Paired frozen endometriotic and endometrial tissues from nine subjects were used. Results are expressed as the mean ± sem. *, P < 0.001.

Additional studies are required to understand the mechanisms responsible for aberrant USF2 expression in endometriosis. Moreover, pathological roles of USF2 other than steroidogenesis should be explored.

MATERIALS AND METHODS

Tissue Preparation

Thirty-four normal cycling human endometria (proliferative phase, 14 cases; secretory phase, 20 cases) and 50 ovarian endometriotic cyst walls were obtained from the surgical pathology files of Northwestern University Prentice Hospital (Chicago, IL) and Tohoku University Hospital (Sendai, Japan). A large portion of these specimens (normally located intrauterine endometrial tissues and ovarian endometrioma cyst walls) were obtained simultaneously from the same subjects (n =34) during surgery. All of the patients examined had not received irradiation or chemotherapy before surgery. Human tissues were collected according to a research protocol approved by the Institutional Review Board of Northwestern University and the Ethics Committee at Tohoku University School of Medicine, and required informed consent was obtained.

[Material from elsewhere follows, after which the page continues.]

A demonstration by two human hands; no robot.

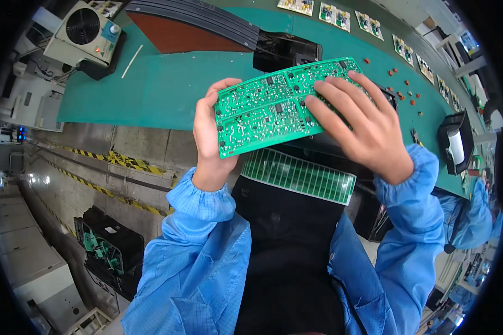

Plasmids and Site-Directed Mutagenesis

Three SF-1 promoter-luciferase reporter plasmids (−3200-, −2000-, and −100/+140-bp deletion series) using the pGL3 vector were kindly provided by Dr. Y. Sadovsky (Washington University, St. Louis, MO). Isolation of the mouse SF-1 genomic clone (strain 129Sv) has been reported (33), and construction of the SF-1 promoter-luciferase reporter plasmids was carried out as described previously (14). Constructs containing site mutations within the E-box, CCAAT box, and Sp-1 site were constructed using the QuikChange II site-directed mutagenesis kit (Stratagene, La Jolla, CA) according to the manufacturer's instructions. E-box (−81/−76 bp), CCAAT box (−65/−58 bp), and Sp-1 site (−30/−25) sequences were changed as follows: E-box, 5′-GAGTCACGTGGGG-3′ to 5′-GAGTCcatTGGGG-3′; CCAAT box, 5′-ACCAATTGGGCC-3′ to 5′-ACCAATctGGCC-3′; and Sp-1 site, 5′-CGAGGGGAGGA −3′ to 5′-CGAGGGagGGA-3′. Lowercase nucleotides indicate mutation sites and underlined nucleotides indicate the core element sequence. The mutations and the orientation of insert were confirmed by direct sequencing. Plasmids used in transfection experiments were purified using an EndoFree plasmid isolation kit (QIAGEN, Valencia, CA), and their purity was verified by spectrophotometry and agarose gel electrophoresis.

Cell Culture

Tissues (human eutopic endometrium and endometrial cysts) were cultured using a protocol previously reported by Ryan et al. (34) with minor modifications. The cells were studied at passages 3–5. Tissues were rinsed with sterile phosphate saline solution, minced finely, and digested with collagenase B (1 mg/ml) and deoxyribonuclease I (0.1 mg/ml) at 37 C for 1–2 h. Epithelial cells were separated from stromal cells by filtration through a 25-μm pore size sieve. Stromal cells were then suspended in DMEM/F-12 (GIBCO/BRL, Grand Island, NY) containing 10% fetal bovine serum, penicillin (100 U/ml), streptomycin (100 μg/ml), and amphotericin (250 ng/ml; growth medium). Fresh suspensions of stromal cells were plated in culture dishes and incubated at 5% CO2 and 37 C. Media was changed at 72-h intervals until the cells became 70–80% confluent. Confluent cells were serum deprived for 16 h in serum-free, phenol red-free DMEM/F-12 before being subjected to the following treatments: 1) serum-free, phenol red-free medium as the baseline control and 2) serum-free, phenol red-free medium with PGE2 (0.1 μm) (Sigma-Aldrich Corp., St. Louis, MO). Stromal cells were used in transient transfection and luciferase assays, ChIP assays, isolation of total RNA extracts for real-time RT-PCR, isolation of whole-cell protein extracts for immunoblotting, and isolation of nuclear extracts for EMSA.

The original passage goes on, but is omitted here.